Statistics

Table of contents

  1. Mean, standard deviation
  2. Simple linear regression
  3. Simple polynomial regression
  4. Inverse transform sampling
  5. Obtaining a CDF from a PMF

Mean, standard deviation

# Throw a laplace dice 10000 times. Calculate mean
# and corrected standard deviation of this sample.

use math: sqrt

function mean(a)
   return a.sum()/len(a)
end

function sigma(a,m=null)
   if m is null
      m = mean(a)
   end
   return sqrt(a.sum(|x| (x-m)^2)/(len(a)-1))
end

Stat = table{
   function string()
      return """\
         mean  = {:f4},\n\
         sigma = {:f4}\
      """ % [self.mean, self.sigma]
   end
}

function stat(a)
   m = mean(a)
   return table Stat{mean = m, sigma = sigma(a,m)}
end

s = stat(rng(1..6).list(10000))

print(s)

Simple linear regression

LinearRegression = table{
   function string()
      return """\
center = [mx,my]
mx = {mx:f4}
my = {my:f4}
rxy = {rxy:f4}

y(x) = ax*x+bx
ax = {ax:f4}
bx = {bx:f4}

x(y) = ay*y+by
ay = {ay:f4}
by = {by:f4}
""" % record(self)
   end
}

function linear_regression(a)
   vx,vy = list(zip(*a))

   mx = mean(vx)
   my = mean(vy)

   sx = vx.sum(|x| (x-mx)^2)
   sy = vy.sum(|y| (y-my)^2)
   sxy = a.sum(|[x,y]| (x-mx)*(y-my))

   ax = sxy/sx; bx = my-ax*mx
   ay = sxy/sy; by = mx-ay*my

   return table LinearRegression{
      rxy = sxy/sqrt(sx*sy),
      center = [mx,my],
      mx = mx, my = my,
      ax = ax, bx = bx,
      ay = ay, by = by,

      fx = |x| ax*x+bx,
      fy = |y| ay*y+by,
      gx = |y| (y-bx)/ax,
      gy = |x| (x-by)/ay
   }
end

rand = rng()
a = list(-2..2: 0.1).map(|x| [x,x+2*rand()])
r = linear_regression(a)

print(r)

# Let us plot this sample
use plotlib: system

s = system(w=400,h=400,count=5)
s.scatter(a,color=[0.5,0.5,0.5])
s.scatter([r.center],color=[0.5,0,0.5])
s.flush()

s.plot([r.fx,r.gy])

s.idle()



Simple polynomial regression

# The least squares method applied to a polynomial function of
# degree n leads to a linear equation system of n+1 equations.

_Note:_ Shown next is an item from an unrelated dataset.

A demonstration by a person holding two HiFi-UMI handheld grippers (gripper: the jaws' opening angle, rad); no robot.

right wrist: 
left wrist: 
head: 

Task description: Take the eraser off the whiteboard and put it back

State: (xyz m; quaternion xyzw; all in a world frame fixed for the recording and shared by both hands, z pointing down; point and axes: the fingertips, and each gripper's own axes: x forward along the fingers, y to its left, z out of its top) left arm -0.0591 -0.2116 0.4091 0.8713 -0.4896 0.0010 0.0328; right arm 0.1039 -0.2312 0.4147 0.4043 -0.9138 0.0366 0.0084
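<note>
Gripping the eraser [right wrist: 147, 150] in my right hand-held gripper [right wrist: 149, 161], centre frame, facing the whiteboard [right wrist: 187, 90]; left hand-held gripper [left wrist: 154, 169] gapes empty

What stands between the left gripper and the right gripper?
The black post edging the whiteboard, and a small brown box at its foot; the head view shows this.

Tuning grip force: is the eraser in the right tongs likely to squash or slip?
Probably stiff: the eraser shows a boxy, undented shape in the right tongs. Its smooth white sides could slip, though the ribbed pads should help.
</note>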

use math.la: vector, matrix
use math.la.inversion: solve

function regression(points,{degree})
   n = degree
   A = matrix(*(
      list(points.sum(|[x,y]| x^(i+j)) for j in 0..n)
         for i in 0..n))
   w = vector(*(points.sum(|[x,y]| y*x^i) for i in 0..n))
   a = solve(A,w)
   return table{coeff = a, f = |x| (0..n).sum(|k| a[k]*x^k)}
end

use plotlib: system

points = [
   [1,1],[2,1],[2,2],[3,2],[3,3],
   [4,3],[4,4],[5,3],[5,5],[6,4]
]

s = system(w=360,h=240,count=5,align=["left","bottom"])
s.scatter(points,color=[0.5,0.5,0.5])
t = regression(points,degree=2)
s.plot(t.f)
s.idle()



Inverse transform sampling

use math: sqrt,erf
use plotlib: system

# Numerical analysis:
# inversion by bisection method
use math.na: inv


# Inverse transform sampling
function rng_cdf(F)
   rand = rng()
   return || inv(F,rand(),-100,100)
end


# Take a list of random numbers and return the
# cumulative distribution function of this sample.
function cdf(a)
   return |x| a.count(|X| X<=x)/len(a)
end


# CDF: normal distribution
function norm({mu,sigma})
   return |x| 0.5+0.5*erf((x-mu)/sqrt(2*sigma^2))
end


# CDF: standard normal distribution
Phi = norm(mu=0,sigma=1)


X = rng_cdf(Phi)
F1 = cdf(X.list(10))
F2 = cdf(X.list(100))

s = system(w=400,h=400,count=5,scale=[1,0.25])
s.plot([Phi,F1,F2])
s.idle()



Obtaining a CDF from a PMF

use math: pi, exp, sqrt
use math.na: pli, integral


# Optionally, cache the values by
# piecewise linear interpolation.
function cache(f,a,b,d)
   return pli(a,d,list(a..b: d).map(f))
end


erf = |x| 2/sqrt(pi)*integral(0,x,|t| exp(-t^2))
erf = cache(erf,-100,100,0.01)